For European organizations, this vulnerability could lead to unauthorized administrative access to GL.Inet AX1800 routers if attackers gain local network access, such as through compromised internal devices or guest networks. This could result in exposure of network configuration details, potential interception or redirection of traffic, and limited denial of service if the attacker disrupts router functionality. Sectors with high reliance on secure network infrastructure, including government, finance, healthcare, and critical infrastructure, may face increased risks. The medium CVSS score reflects moderate impact, but the ease of brute forcing without lockout increases risk in poorly segmented or monitored networks. The lack of known exploits reduces immediate threat but patching remains critical to prevent future exploitation. Organizations with remote or distributed offices using these routers are particularly vulnerable if local network access controls are weak.

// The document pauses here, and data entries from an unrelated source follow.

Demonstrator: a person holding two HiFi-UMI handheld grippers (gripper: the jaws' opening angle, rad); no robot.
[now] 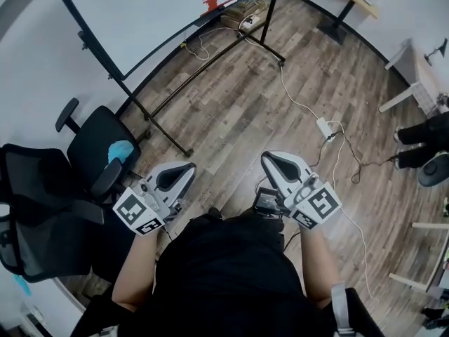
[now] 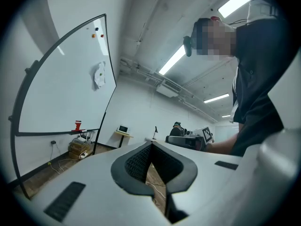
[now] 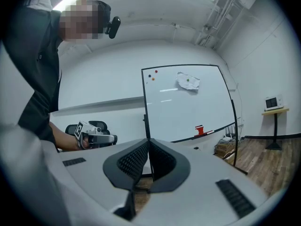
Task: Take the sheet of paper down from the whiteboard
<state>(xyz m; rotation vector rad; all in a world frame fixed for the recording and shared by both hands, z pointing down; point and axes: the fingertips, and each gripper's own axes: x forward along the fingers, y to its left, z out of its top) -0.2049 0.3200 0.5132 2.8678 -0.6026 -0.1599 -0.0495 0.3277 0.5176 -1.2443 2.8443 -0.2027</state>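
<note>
A crumpled white sheet of paper (image 2: 99, 75) (image 3: 188, 82) hangs high on the whiteboard (image 2: 66, 84) (image 3: 188, 102) (image 1: 126, 12), with a small magnet on it. Both grippers are held level in front of the person, well short of the board. My left gripper (image 1: 186, 168) (image 2: 151, 146) is shut with nothing between its pads. My right gripper (image 1: 267, 158) (image 3: 148, 142) is shut too and holds nothing. Each gripper shows in the other's view: the right gripper (image 2: 188, 140), the left gripper (image 3: 94, 135). The paper is out of sight in the head view.
A red object (image 1: 212, 3) (image 3: 199, 129) sits on the board's tray, two small magnets (image 3: 153, 74) near its top. Black office chairs (image 1: 98, 146) stand at the left. A cable with a power strip (image 1: 324, 126) crosses the wooden floor. A cardboard box (image 1: 252, 9) lies behind the board's legs.
</note>
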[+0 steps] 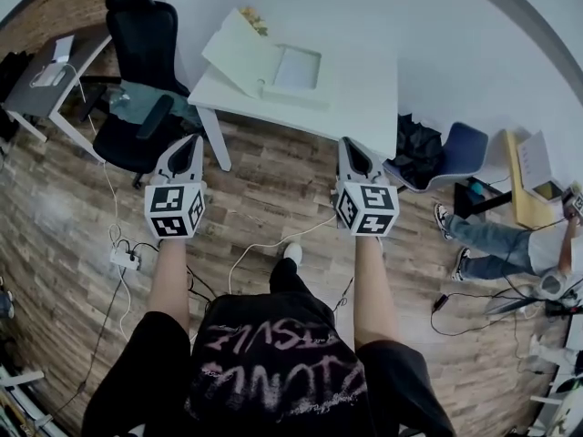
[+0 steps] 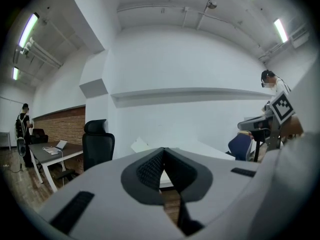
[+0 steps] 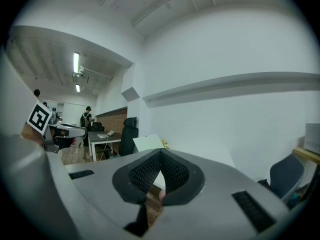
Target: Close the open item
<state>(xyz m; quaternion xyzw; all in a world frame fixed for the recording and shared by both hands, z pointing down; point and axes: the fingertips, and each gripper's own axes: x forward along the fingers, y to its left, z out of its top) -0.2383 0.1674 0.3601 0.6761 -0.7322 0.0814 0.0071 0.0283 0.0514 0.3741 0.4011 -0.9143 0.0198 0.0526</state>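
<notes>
Box [image 1: 266,62], flat and pale, lies on the white table [image 1: 364,98] near its left end. Its lid [image 1: 230,48] is raised and tilted back to the left, so the shallow inside is open to view. No print or label can be read on it. Something small and yellowish shows just behind the lid; I cannot tell what it is.

Both claws are held out over the wood floor [image 1: 273,198], short of the table and well apart from the box. The left claw [image 1: 191,140] is closed, its dark ribbed pads meeting at the tip with nothing between them. The right claw [image 1: 352,144] is the same, pads together and empty. Each carries one cube faced with black-and-white square markers, two cubes in all.

The person's black shirt [image 1: 273,362] bears pink lettering, seen upside down and too smeared to read.

There are two chairs: a black office chair [image 1: 141,35] left of the table and a blue chair [image 1: 463,148] to its right, with a black bag [image 1: 414,148] between the blue chair and the table. A second, darker desk [image 1: 50,76] at the far left holds one open laptop [image 1: 56,57]. One white power strip [image 1: 123,259] lies on the floor among several cables. A person in jeans [image 1: 496,244] sits on the floor at the right.
</notes>
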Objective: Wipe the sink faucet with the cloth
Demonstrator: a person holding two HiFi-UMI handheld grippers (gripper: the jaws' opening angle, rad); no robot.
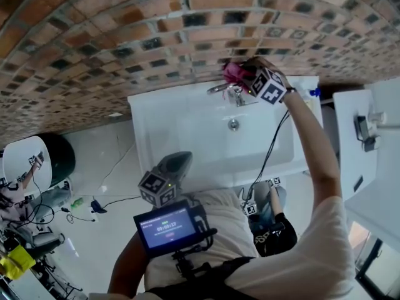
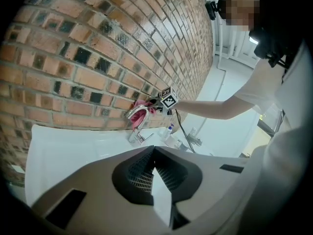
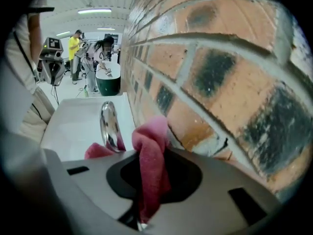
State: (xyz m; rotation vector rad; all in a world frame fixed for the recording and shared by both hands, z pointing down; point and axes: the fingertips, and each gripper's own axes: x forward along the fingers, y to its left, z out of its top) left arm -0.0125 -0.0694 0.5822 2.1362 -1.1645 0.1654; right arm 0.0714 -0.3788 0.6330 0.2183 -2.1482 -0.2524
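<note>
Cloth clamped in the right gripper, at the faucet of the white sink.
Head view: the cloth is bunched against the faucet top by the brick wall; the left gripper hangs low at the sink's front edge. Left gripper view: its jaws meet with nothing between them. Right gripper view: the jaws are closed on the pink cloth, just beside the chrome spout.
</note>
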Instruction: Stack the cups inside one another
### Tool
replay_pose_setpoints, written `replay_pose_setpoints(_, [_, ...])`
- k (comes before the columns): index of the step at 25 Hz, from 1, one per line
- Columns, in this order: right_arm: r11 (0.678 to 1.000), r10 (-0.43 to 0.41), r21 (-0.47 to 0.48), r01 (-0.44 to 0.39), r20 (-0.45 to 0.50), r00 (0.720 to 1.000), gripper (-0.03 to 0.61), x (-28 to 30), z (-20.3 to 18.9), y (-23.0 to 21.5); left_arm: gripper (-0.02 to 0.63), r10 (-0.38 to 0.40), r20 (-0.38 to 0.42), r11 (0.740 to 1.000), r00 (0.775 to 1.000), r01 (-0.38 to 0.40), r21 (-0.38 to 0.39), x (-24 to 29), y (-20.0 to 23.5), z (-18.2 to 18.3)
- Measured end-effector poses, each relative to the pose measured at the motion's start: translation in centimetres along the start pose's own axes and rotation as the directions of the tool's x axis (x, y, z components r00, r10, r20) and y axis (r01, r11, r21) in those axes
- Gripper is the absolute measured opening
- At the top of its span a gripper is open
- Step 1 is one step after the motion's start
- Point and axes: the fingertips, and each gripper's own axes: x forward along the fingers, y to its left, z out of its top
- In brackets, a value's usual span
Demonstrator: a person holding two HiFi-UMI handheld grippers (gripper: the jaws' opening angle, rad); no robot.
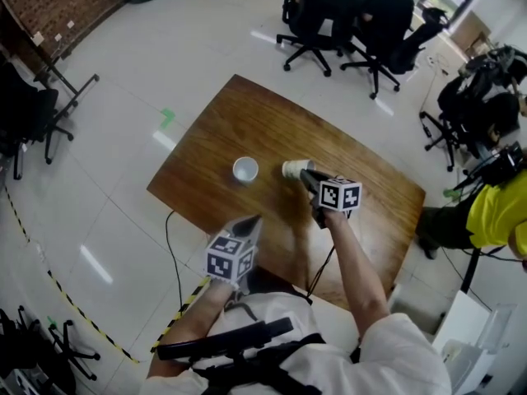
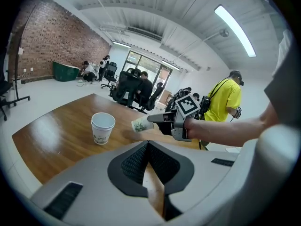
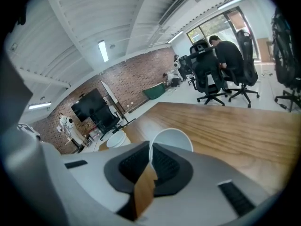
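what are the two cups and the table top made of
The upright cup: probably paper, matte white, thin rim, faint greenish print on the side.
The sideways cup: apparently the same paper, matte, with similar print.
The table: wood or wood-look veneer, brown with streaky grain and a soft sheen; which one is unclear.

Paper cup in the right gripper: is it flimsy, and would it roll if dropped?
Probably light: the paper cup hangs sideways from the pinch of the right gripper on one wall. That thin wall would likely dent under a harder squeeze. Being tapered, it would probably roll in a curve.
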Motion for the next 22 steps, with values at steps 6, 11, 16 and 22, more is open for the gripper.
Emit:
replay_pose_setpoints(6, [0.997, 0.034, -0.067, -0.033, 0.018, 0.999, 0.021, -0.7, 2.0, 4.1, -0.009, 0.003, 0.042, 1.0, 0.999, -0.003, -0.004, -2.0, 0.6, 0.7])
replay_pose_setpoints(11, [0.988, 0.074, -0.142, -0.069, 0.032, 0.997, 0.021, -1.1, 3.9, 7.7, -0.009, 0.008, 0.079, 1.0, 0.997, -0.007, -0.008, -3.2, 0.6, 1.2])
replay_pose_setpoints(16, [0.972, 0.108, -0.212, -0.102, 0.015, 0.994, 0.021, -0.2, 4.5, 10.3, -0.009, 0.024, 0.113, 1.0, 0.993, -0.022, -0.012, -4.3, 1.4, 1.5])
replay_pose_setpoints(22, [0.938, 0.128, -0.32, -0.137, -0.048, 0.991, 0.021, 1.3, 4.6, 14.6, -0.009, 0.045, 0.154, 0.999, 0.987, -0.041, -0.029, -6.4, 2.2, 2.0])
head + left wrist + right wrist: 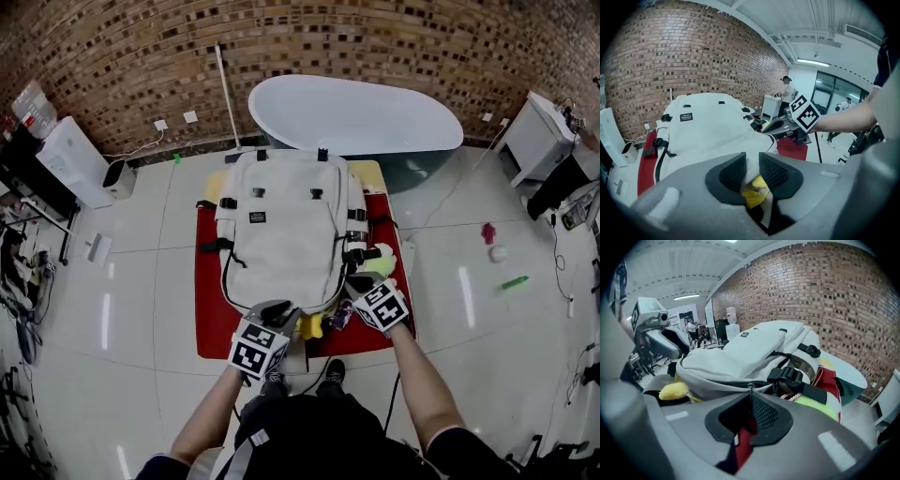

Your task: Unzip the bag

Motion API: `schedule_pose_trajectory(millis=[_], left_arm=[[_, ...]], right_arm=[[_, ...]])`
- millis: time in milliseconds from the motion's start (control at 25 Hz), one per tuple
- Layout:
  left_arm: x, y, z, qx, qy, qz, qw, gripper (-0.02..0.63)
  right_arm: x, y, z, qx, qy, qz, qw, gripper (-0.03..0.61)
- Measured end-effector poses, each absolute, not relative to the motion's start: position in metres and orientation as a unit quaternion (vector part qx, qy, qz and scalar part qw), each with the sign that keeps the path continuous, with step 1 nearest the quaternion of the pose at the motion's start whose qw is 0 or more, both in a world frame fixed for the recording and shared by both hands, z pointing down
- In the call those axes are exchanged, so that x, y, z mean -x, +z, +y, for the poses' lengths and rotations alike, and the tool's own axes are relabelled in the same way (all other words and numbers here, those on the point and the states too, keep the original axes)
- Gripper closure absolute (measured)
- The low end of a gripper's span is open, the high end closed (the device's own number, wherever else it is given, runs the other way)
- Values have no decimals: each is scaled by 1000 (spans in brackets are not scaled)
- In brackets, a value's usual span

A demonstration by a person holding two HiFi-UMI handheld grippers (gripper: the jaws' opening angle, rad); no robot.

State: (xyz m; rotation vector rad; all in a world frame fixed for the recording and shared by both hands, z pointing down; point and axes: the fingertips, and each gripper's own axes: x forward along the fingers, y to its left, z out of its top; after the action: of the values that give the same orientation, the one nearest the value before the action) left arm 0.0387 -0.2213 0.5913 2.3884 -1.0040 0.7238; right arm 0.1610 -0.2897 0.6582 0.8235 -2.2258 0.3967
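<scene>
A white backpack (pixel 286 225) lies flat on a red mat (pixel 211 309), its bottom end towards me. My left gripper (pixel 281 314) is at that end. In the left gripper view its jaws (pixel 752 164) stand a little apart, with the bag's white edge (pixel 703 126) between them and a yellow toy (pixel 757 187) just below; no grip shows. My right gripper (pixel 356 286) is at the bag's lower right corner. In the right gripper view its jaws (pixel 751 397) are closed on the small metal zipper pull (pixel 750 388) sticking out of the bag's dark zip line (pixel 754 350).
A white bathtub (pixel 356 117) stands behind the mat by the brick wall. The yellow toy (pixel 310 326) and a yellow-green object (pixel 380 264) lie beside the bag. A white unit (pixel 70 159) is at the left, a white cabinet (pixel 539 131) at the right, and small items (pixel 487 232) dot the floor.
</scene>
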Motion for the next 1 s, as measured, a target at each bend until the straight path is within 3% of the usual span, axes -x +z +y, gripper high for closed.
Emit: schedule_pose_trajectory(millis=[520, 800, 1000], left_arm=[[-37, 603, -211, -873, 267, -341, 225, 525], [-42, 602, -207, -885, 263, -317, 218, 526], [-44, 604, -207, -892, 257, -303, 217, 526]], right_arm=[[-143, 621, -240, -300, 157, -866, 368, 561], [-135, 613, -208, -290, 153, -849, 416, 561], [-118, 611, -191, -302, 180, -846, 401, 560]])
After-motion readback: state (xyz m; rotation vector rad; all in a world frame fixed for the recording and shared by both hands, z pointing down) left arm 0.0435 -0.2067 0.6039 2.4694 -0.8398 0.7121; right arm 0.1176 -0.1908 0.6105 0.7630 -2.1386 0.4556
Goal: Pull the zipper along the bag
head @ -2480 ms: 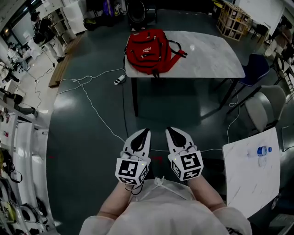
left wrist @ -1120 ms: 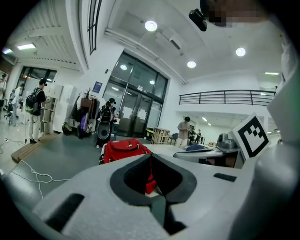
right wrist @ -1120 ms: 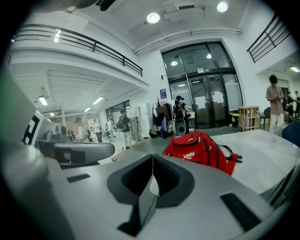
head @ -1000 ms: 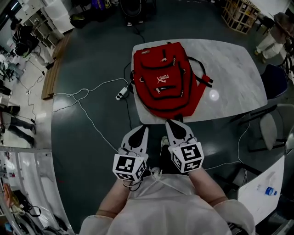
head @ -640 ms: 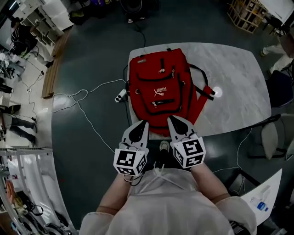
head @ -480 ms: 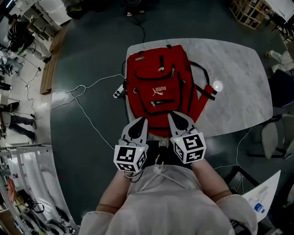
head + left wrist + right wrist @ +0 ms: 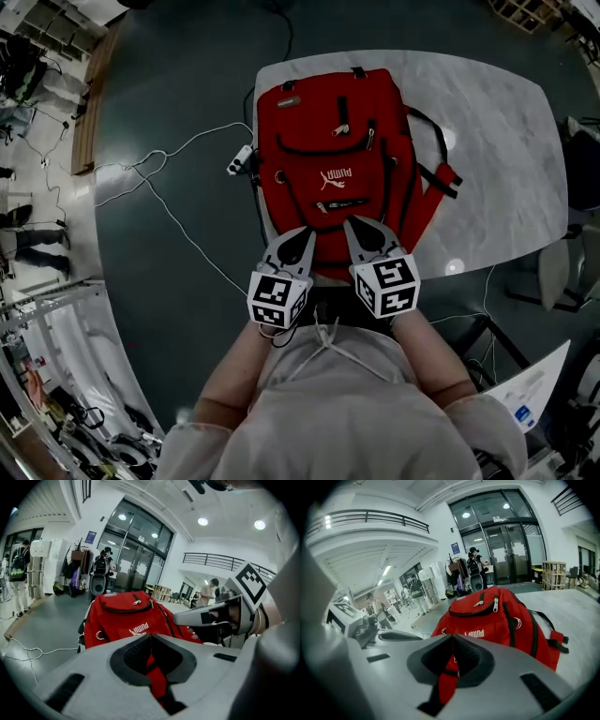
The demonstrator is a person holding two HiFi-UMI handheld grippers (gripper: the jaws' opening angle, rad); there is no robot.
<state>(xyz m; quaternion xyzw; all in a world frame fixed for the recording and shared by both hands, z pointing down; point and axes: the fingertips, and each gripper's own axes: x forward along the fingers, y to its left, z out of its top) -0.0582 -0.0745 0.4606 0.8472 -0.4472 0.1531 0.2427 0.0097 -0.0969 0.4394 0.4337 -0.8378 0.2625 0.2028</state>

1. Immediately upgrade all GL.Inet AX1800 routers to firmware version 4.8.2 or later to apply the vendor’s fix. 2. Implement strict network segmentation to isolate management interfaces from general user and guest networks, limiting local network access to trusted administrators only. 3. Deploy network monitoring and intrusion detection systems to identify unusual authentication attempts or brute force patterns targeting router interfaces. 4. Enforce strong, complex administrative passwords to increase brute force resistance. 5. Where possible, disable remote management or restrict it via VPN or secure channels. 6. Regularly audit router configurations and logs for signs of unauthorized access attempts. 7. Educate network administrators on the risks of local network attacks and the importance of patch management. 8. Consider additional multi-factor authentication mechanisms if supported by the router firmware or network architecture.